Dia menyebut kesaksian Aryodhia diperlukan untuk memperkuat pembuktian Jaksa Penuntut Umum (JPU) terkait kerugian negara berdasarkan hasil audit Badan Pengawasan Keuangan dan Pembangunan (BPKP), saat kasus tersebut dilimpahkan ke persidangan.

“Perkara tersebut sudah hampir rampung, sampai dengan saat ini untuk pemeriksaan saksi ini adalah menambah atau memperkuat berdasarkan permintaan dari BPKP, dan juga jaksa penuntut umum,” kata Tessa kepada awak media di Gedung Merah Putih KPK, Jakarta Selatan, dikutip Sabtu (3/5/2025).

Selain Aryodhia, penyidik juga memeriksa dua pensiunan, Achmad Yahya dan Win Andriansyah Yahya, untuk dikonfirmasi terkait alat bukti dalam kasus tersebut. Ketiga saksi dipanggil penyidik pada Jumat (2/5/2025).

“Saksi pasti ada hal yang perlu dikonfirmasi, baik itu keterangan saksi yang lain yang perlu dikonfirmasi kepada saksi tersebut, maupun alat bukti mulai dari surat dokumen maupun petunjuk lainnya seperti barang bukti elektronik maupun hal-hal lainnya,” jelas Tessa.

Tessa enggan membeberkan secara rinci keterkaitan ketiga saksi dalam kasus ini. Ia menyebut hal tersebut akan diungkapkan dalam persidangan melalui bukti-bukti yang dihadirkan jaksa.

“Pasti ada kaitannya namun kaitannya seperti apa itu masih menjadi materi penyidikan yang belum bisa dibuka saat ini,” ucapnya.

Sebelumnya, KPK telah menyita 65 bidang tanah di Kalianda, Lampung Selatan, yang terkait perkara dugaan korupsi pengadaan lahan JTTS pada tahun anggaran 2018–2020. Penyitaan dilakukan pada 14–15 April 2025.

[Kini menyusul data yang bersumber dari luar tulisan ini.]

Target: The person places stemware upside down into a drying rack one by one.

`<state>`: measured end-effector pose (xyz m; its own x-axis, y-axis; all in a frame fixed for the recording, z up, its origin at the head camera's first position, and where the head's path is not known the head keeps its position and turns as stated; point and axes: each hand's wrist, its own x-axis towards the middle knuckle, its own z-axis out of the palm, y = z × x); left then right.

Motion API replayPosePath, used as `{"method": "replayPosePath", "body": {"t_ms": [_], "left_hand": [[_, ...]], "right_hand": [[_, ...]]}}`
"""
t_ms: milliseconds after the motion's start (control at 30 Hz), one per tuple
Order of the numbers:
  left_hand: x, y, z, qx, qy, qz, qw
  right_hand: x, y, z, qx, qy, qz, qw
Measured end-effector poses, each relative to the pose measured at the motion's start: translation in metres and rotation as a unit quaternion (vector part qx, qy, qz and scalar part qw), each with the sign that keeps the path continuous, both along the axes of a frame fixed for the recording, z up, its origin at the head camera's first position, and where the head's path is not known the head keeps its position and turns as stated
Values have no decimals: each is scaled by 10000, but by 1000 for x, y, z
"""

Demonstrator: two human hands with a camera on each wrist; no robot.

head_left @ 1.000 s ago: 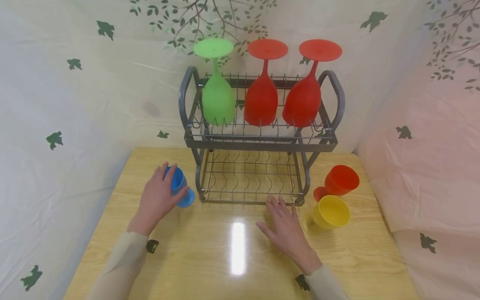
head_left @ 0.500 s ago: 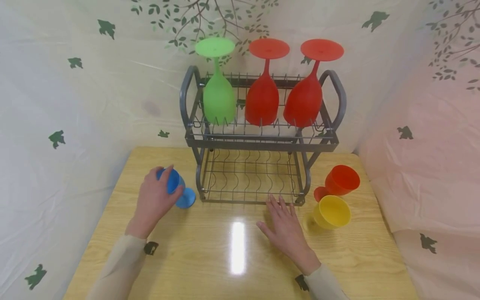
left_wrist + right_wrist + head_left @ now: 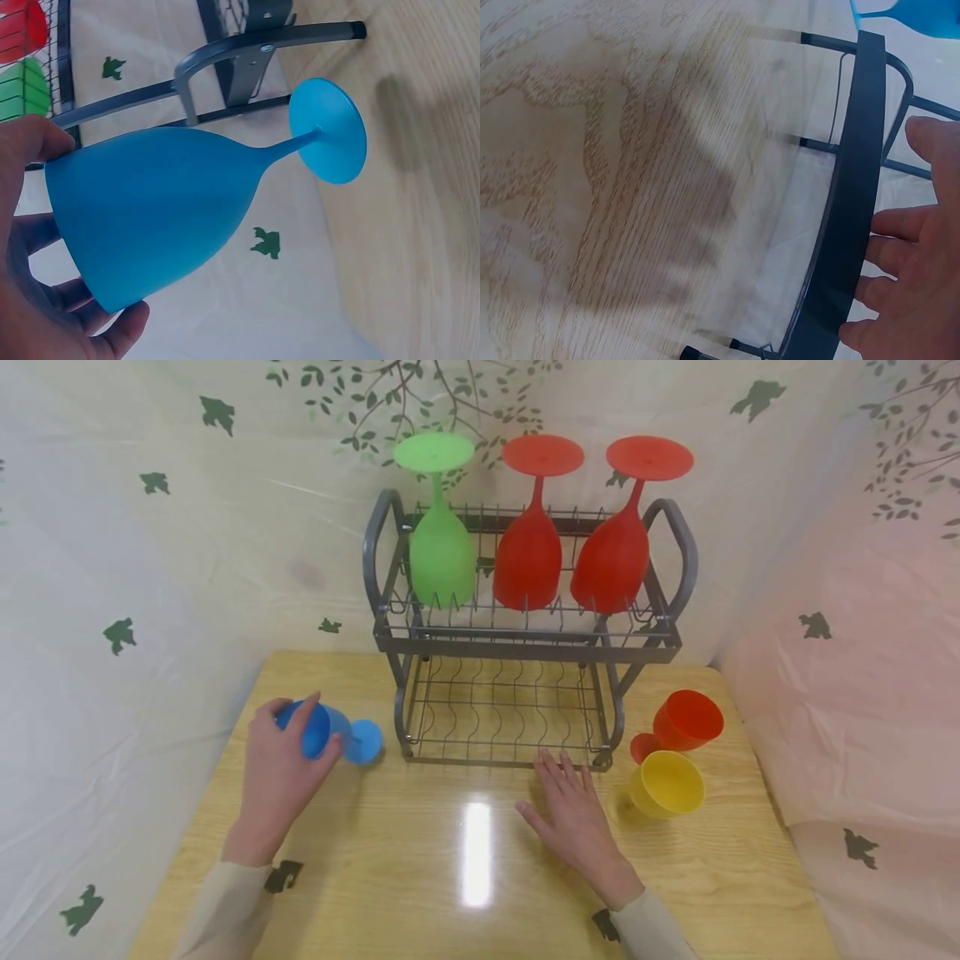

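My left hand [image 3: 281, 764] grips the bowl of a blue goblet [image 3: 324, 733], lifted off the wooden table [image 3: 465, 877] and tipped sideways, its foot [image 3: 365, 742] pointing right toward the rack. The left wrist view shows the blue goblet [image 3: 165, 210] close up, my fingers [image 3: 45, 300] curled round its bowl. My right hand [image 3: 573, 814] lies flat and open on the table, just in front of the grey two-tier wire rack [image 3: 525, 635]. In the right wrist view my fingers [image 3: 907, 255] are beside the rack's dark bottom bar [image 3: 847, 195].
On the rack's upper tier stand a green goblet [image 3: 441, 552] and two red goblets [image 3: 528, 556] [image 3: 615, 556], all upside down. The lower tier holds nothing. A red goblet [image 3: 682, 722] and a yellow one [image 3: 663, 785] lie at the table's right. Plastic sheeting surrounds the table.
My left hand has lifted the blue goblet, drawn it leftward and tipped it onto its side. The right hand has stayed in place.
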<state>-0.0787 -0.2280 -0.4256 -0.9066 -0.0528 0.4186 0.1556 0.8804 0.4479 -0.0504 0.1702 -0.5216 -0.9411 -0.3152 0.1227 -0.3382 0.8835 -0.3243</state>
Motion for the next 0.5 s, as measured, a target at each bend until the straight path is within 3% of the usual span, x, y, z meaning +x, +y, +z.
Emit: {"method": "replayPosePath", "body": {"t_ms": [233,500], "left_hand": [[8,-5,13,511,72,36,9987],[17,-12,23,615,278,77,9977]], "right_hand": [[0,1,-1,20,58,20,10000],[-1,1,-2,-24,115,41,9999]]}}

Tessa menjelaskan bahwa mayoritas lahan tersebut merupakan milik para petani. Mereka hanya menerima uang muka dari para tersangka pada tahun 2019, berkisar antara 5 hingga 20 persen, yang diduga berasal dari aliran dana korupsi. Lahan itu sebelumnya dibeli oleh PT Sanitarindo Tangsel Jaya (STJ) dari para petani untuk kemudian dijual kembali kepada PT Hutama Karya (HK).

Lebih lanjut, Tessa mengatakan hampir enam tahun tidak ada kejelasan kelanjutan pembayaran lahan oleh para tersangka kepada petani. Di sisi lain, para petani tidak dapat menjual tanah tersebut ke pihak lain karena surat kepemilikannya dikuasai oleh notaris.

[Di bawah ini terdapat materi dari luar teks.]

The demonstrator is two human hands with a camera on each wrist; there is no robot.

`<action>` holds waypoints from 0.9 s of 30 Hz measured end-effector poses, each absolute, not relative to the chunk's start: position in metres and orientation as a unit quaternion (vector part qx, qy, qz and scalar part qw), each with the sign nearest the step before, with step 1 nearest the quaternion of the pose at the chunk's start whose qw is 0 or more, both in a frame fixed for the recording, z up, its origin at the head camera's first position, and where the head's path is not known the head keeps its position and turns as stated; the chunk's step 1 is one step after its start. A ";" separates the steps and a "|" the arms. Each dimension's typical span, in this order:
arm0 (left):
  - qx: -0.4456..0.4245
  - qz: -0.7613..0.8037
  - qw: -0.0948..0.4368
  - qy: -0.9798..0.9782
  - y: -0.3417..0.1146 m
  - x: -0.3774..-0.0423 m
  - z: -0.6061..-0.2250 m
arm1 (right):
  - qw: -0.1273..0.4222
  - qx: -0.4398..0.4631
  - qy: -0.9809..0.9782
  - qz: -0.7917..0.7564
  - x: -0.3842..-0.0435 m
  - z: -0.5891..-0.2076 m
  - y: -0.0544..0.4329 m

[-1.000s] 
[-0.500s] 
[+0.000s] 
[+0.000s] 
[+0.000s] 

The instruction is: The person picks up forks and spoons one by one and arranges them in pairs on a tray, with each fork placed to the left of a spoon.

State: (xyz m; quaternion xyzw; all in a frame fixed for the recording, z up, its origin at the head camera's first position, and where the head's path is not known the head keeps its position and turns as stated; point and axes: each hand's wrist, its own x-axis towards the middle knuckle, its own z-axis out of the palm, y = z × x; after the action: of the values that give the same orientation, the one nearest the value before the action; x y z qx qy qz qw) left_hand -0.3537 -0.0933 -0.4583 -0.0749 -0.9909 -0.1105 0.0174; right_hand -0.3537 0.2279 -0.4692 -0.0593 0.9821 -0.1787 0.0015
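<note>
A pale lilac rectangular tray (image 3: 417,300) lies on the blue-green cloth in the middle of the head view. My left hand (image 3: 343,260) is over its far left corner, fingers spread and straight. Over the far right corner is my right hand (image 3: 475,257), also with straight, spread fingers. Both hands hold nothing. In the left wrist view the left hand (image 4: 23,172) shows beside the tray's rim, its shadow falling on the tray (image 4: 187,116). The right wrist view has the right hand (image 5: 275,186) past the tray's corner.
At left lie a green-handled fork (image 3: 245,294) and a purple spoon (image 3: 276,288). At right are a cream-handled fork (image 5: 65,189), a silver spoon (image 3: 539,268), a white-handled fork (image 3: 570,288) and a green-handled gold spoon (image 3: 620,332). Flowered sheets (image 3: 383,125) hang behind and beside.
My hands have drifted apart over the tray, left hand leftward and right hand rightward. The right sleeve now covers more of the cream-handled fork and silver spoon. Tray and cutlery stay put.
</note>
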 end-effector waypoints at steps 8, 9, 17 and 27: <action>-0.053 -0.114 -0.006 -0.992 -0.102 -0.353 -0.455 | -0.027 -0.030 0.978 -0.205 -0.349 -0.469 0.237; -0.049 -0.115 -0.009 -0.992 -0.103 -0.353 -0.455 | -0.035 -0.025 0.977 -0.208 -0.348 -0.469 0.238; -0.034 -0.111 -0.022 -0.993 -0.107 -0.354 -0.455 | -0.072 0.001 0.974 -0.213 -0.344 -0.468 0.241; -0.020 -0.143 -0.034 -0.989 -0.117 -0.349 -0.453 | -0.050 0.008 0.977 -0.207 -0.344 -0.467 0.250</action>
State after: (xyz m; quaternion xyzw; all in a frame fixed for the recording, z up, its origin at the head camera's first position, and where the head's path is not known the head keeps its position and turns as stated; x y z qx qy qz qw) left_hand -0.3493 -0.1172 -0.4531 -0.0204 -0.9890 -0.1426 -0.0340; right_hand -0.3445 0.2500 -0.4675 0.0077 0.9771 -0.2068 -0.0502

Tessa menambahkan, penyitaan dilakukan agar nantinya KPK dapat meminta pengadilan untuk memutuskan agar tanah dan surat-suratnya dikembalikan kepada para petani (tanpa pengembalian uang muka yang telah diterima), atau agar tanah tersebut dilelang dan hasilnya digunakan untuk melunasi hak para petani yang belum dibayarkan selama enam tahun.

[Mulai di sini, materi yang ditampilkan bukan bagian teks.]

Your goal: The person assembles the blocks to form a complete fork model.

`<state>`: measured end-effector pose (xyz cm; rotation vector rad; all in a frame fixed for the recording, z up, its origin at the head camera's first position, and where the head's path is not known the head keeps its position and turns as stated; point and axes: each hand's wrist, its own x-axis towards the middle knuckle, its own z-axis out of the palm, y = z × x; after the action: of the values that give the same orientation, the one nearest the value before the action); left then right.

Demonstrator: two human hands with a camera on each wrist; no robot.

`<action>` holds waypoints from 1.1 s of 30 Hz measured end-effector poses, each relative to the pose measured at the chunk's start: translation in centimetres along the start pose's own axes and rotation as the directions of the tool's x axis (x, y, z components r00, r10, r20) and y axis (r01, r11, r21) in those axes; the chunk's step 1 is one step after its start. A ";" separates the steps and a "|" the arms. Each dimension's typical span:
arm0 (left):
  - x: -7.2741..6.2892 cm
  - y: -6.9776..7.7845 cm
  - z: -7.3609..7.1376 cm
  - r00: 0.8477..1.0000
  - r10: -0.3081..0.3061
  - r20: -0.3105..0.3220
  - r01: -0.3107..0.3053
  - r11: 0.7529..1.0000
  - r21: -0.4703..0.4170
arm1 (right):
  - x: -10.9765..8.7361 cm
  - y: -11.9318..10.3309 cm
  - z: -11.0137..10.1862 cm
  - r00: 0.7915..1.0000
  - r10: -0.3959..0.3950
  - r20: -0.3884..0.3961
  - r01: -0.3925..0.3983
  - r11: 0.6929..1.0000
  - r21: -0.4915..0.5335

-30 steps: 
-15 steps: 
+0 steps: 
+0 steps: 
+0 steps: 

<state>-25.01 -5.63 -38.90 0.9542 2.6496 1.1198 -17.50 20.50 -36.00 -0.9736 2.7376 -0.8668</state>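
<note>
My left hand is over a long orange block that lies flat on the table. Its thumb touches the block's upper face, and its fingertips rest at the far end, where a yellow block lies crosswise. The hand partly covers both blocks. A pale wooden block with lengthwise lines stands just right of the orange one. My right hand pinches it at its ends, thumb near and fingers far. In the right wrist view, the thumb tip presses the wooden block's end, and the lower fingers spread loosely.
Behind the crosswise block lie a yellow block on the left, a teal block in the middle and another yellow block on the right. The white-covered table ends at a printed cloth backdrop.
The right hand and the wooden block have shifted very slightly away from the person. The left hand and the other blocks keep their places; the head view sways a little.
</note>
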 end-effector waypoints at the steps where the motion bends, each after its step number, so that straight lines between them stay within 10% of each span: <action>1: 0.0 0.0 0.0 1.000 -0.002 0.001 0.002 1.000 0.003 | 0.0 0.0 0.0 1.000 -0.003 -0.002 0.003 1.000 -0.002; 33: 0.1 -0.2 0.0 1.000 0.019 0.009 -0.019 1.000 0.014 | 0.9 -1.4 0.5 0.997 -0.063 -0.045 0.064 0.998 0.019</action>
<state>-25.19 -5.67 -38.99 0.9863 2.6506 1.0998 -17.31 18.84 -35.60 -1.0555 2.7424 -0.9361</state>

Dalam perkara ini, KPK telah menetapkan dua tersangka dari pihak PT Hutama Karya pada tahun 2024, yakni BP dan MRS, serta satu korporasi swasta, PT STJ.

Berdasarkan informasi yang dihimpun, ketiga pihak yang telah dicegah ke luar negeri dan ditetapkan sebagai tersangka adalah Direktur PT Hutama Karya, Bintang Perbowo; pegawai PT Hutama Karya, M. Rizal Sutjipto; serta Komisaris PT STJ, Iskandar Zulkarnaen. KPK juga menetapkan PT Sanitarindo Tangsel Jaya (STJ) sebagai tersangka korporasi.